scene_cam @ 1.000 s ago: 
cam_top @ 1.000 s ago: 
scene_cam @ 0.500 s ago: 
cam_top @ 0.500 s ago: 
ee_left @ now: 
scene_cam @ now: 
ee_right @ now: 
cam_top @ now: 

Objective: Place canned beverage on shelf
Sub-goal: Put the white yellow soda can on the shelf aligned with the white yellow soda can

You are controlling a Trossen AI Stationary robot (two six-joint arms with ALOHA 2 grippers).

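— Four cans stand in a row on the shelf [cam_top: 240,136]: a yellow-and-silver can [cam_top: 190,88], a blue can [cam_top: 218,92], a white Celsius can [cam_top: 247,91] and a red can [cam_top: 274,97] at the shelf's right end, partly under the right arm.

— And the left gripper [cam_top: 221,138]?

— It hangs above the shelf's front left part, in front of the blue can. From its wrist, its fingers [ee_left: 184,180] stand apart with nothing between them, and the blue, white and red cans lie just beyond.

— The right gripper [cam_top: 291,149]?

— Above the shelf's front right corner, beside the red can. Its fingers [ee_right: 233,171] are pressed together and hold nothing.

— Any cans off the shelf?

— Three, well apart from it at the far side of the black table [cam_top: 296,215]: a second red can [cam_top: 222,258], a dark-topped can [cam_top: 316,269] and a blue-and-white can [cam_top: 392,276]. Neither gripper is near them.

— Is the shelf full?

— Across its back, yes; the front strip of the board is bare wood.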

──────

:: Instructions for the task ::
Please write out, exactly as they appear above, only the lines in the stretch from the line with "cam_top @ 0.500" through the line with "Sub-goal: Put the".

:: Response to the exercise ::
cam_top @ 0.500 s ago: 
ee_left @ now: 
scene_cam @ now: 
ee_right @ now: 
cam_top @ now: 

Objective: Place canned beverage on shelf
Sub-goal: Put the white yellow soda can on the shelf aligned with the white yellow soda can

What is written here forms the complete answer.